## Problem to work on
Exact reproduction of the listing is required. Pictures are not reproduced.

Given material: Begin

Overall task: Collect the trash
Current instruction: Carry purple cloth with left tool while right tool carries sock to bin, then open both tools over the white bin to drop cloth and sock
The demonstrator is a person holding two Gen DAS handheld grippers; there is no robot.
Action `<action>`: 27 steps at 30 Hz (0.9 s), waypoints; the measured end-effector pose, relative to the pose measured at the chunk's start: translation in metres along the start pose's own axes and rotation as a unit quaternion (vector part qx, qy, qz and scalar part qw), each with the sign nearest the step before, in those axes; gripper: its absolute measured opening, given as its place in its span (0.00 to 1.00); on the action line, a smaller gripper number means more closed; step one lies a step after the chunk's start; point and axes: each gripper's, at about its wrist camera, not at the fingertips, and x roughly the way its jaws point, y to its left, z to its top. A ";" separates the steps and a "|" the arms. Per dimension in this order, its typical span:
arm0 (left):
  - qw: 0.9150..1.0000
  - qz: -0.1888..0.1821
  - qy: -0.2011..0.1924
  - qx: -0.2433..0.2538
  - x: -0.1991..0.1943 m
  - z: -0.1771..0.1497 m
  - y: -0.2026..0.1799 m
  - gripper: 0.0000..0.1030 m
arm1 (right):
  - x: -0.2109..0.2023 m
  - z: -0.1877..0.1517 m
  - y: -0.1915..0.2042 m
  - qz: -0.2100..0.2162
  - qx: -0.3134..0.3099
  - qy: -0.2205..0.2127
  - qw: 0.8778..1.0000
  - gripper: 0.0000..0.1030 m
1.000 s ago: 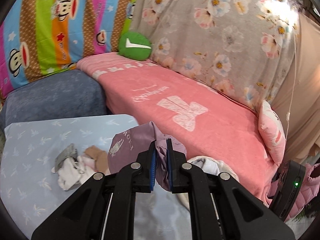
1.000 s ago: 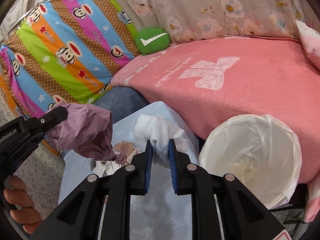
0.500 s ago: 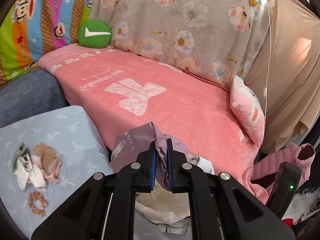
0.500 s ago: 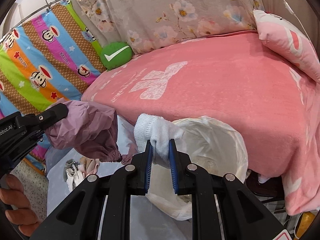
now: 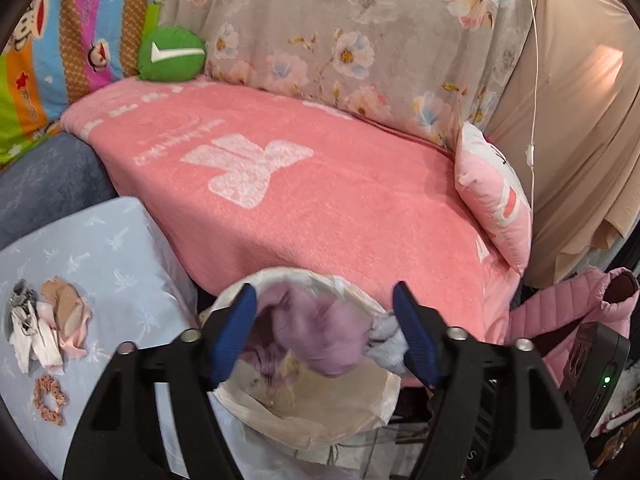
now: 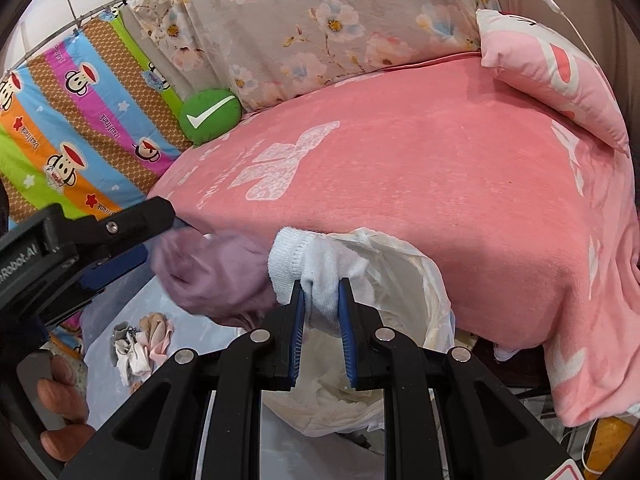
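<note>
My left gripper is open above the trash bin, which is lined with a white bag. The purple cloth is loose between the spread fingers, blurred, over the bin's mouth; it also shows in the right wrist view, beside the left gripper. My right gripper is shut on a white sock and holds it over the bin's near rim. The sock's tip shows in the left wrist view.
A light blue table at the left carries a small pile of cloth scraps and a pink scrunchie. A pink bed with a pink pillow lies behind the bin. A pink jacket hangs at the right.
My left gripper has opened and let go of the purple cloth, which now drops over the bin. Both grippers have moved right, from the table to above the bin. The right one still holds the sock.
</note>
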 end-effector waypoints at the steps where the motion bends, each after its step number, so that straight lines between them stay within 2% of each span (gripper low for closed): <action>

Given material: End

## Solution to this task
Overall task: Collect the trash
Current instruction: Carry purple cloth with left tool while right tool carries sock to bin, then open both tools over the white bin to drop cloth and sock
The demonstrator is a person holding two Gen DAS handheld grippers; there is no robot.
Action `<action>`: 27 steps at 30 Hz (0.9 s), waypoints; the measured end-effector pose, relative to the pose measured at the chunk's start: translation in metres along the start pose's own axes and rotation as a unit quaternion (vector part qx, qy, qz and scalar part qw), each with the sign nearest the step before, in those axes; gripper: its absolute measured opening, given as its place in its span (0.00 to 1.00); on the action line, a smaller gripper number means more closed; step one lies a step after the chunk's start; point and axes: each gripper's, at about its wrist camera, not at the fingertips, and x roughly the way its jaws point, y to its left, z to its top. A ";" separates the steps and a "|" the arms. Per dimension in this order, its typical span:
arm0 (left):
  - qw: 0.9150..1.0000
  - qz: -0.1888..0.1821
  - qy: -0.2011..0.1924
  - qx: -0.2433..0.2538
  - x: -0.1991..0.1943 m
  - z: -0.1771..0.1497 m
  - y: -0.2026..0.1799 m
  - gripper: 0.0000..0.1030 m
arm1 (right):
  - x: -0.2109..0.2023 m
  - z: -0.1877..0.1517 m
  - y: -0.1915..0.2042 m
  - qz: -0.2100..0.2162
  - qx: -0.3134..0.3099
  - qy: -0.2205..0.2127
  - qw: 0.8778..1.0000
  - gripper: 0.0000..0.1030 m
1.000 s ago: 
1.000 s ago: 
0.500 s ago: 
0.500 s ago: 
now: 
now: 
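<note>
My left gripper is open above the trash bin, which is lined with a white bag. The purple cloth is loose between the spread fingers, blurred, over the bin's mouth; it also shows in the right wrist view, beside the left gripper. My right gripper is shut on a white sock and holds it over the bin's near rim. The sock's tip shows in the left wrist view.
A light blue table at the left carries a small pile of cloth scraps and a pink scrunchie. A pink bed with a pink pillow lies behind the bin. A pink jacket hangs at the right.
My left gripper has opened and let go of the purple cloth, which now drops over the bin. Both grippers have moved right, from the table to above the bin. The right one still holds the sock.
</note>
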 end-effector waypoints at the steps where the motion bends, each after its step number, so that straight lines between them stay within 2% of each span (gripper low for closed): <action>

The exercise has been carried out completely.